You can disable the progress bar or provide a custom callback function:

# No progress bar
loader = ParallelLoader(show_progress=False)

# Custom callback
def track_progress(path, processed, total):
    if processed % 10 == 0:
        print(f"Progress: {processed}/{total} files")

loader = ParallelLoader(show_progress=False, callback=track_progress)

Performance Tuning¤

For optimal performance, adjust settings based on your use case:

# For maximum speed (disable progress bar)
loader = ParallelLoader(show_progress=False, max_workers=32)

# For memory-constrained environments
loader = ParallelLoader(batch_size=20, max_workers=4)

# For network/remote files (more aggressive parallelization)
loader = ParallelLoader(max_workers=64, batch_size=200)

DataLoader¤

Collections of texts are frequently stored or distributed in a single file, often with one document per line, or in a structured format like JSON. The DataLoader class allows you to load these files directly into a Lexos loader.

Loading Lineated Text Files¤

The basic method for loading a file with one document per line is as follows:

# Import the DataLoader class
from lexos.io.data_loader import DataLoader

loader = DataLoader()
loader.load_lineated_text("path/to/file.txt")

Note that each document will be named "text001", "text002", "text003", etc. unless you provide a list of document names with the names parameter:

# Import the DataLoader class
from lexos.io.data_loader import DataLoader

loader = DataLoader(names=["author1", "author2", "author3"])
loader.load_lineated_text("path/to/file.txt")

Loading CSV and Excel Files¤

The procedure is similar for CSV and Excel files. However, you must designate which columns contain the document name and text by indicating their headers with the name_col and text_col parameters.

# Import the DataLoader class
from lexos.io.data_loader import DataLoader

loader = DataLoader()
loader.load_csv("path/to/file.csv", name_col="name", text_col="content")
loader.load_csv("path/to/file.tsv", sep="\t", name_col="name", text_col="content")
loader.load_excel("path/to/file.xlsx", name_col="name", text_col="content")

If you are working with a tab-separated file, just use the sep, parameter as shown above.

Note

Currently, your file must have headers. Setting the name_col and text_col by column index is on the roadmap.

Loading JSON Files¤

In a JSON-formatted file, each document is a separate object consisting of fields in which the value is referenced by the field's key (e.g. {"text": "Some text here"}). When loading JSON files, it is necessary to specify the key indicating which field contains the text name and which field contains the text content.
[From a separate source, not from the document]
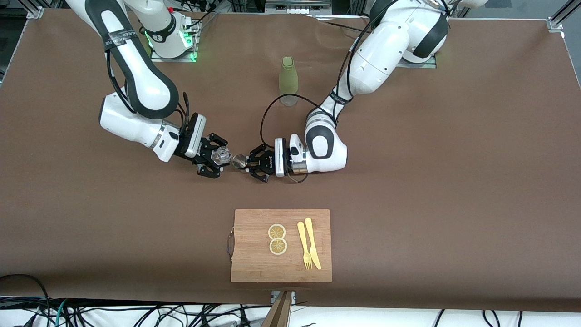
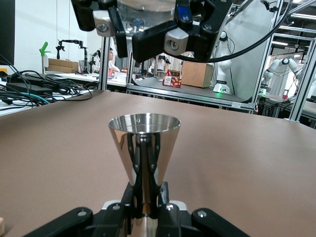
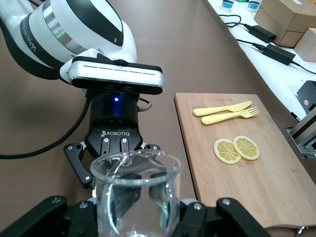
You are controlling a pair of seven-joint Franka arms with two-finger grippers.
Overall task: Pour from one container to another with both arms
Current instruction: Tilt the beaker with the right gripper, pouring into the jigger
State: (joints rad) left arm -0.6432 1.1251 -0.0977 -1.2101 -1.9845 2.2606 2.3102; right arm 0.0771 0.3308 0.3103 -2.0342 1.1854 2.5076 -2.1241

This is done with the name_field and text_field parameters, as shown below:

# Import the DataLoader class
from lexos.io.data_loader import DataLoader

loader = DataLoader()
loader.load_json("path/to/file.json", name_field="name", text_field="content")

In standard JSON format, each document is separated by a comma. However, data is frequently formatted with each document separated by a new line, known as JSONL format. If your data is formatted as JSONL, indicate this with the lines parameter:

loader.load_json("path/to/file.json", lines=True, name_field="name", text_field="content")

Merging Data into Standard Loaders¤

Texts loaded from a dataset can be merged into a standard loader with the Loader.load_dataset method:

# Create a Dataset instance and load some data
dataset = DataSet()
dataset.load_json("path/to/file.json", name_field="name", text_field="content")

# Create a Loader instance and load a single file
loader.load("path/to/file.txt")

# Merge the dataset into the loader
loader.load_dataset(dataset)

Working with Other Forms of Data¤

If your data is not in a format that can be loaded with the Loader or DataLoader classes, it is generally possible to use the Python standard library or third-party tools to load the data into memory and then assign it to an instance of Loader.

However, you may wish to create your own custom loader class (e.g. one that uses an authentication token to access an online service) to introduce the logic required for your particular type of data. Custom loaders that inherit from the BaseLoader class are welcome as pull requests. If they seem useful to other users, they will be accepted into the main Lexos library.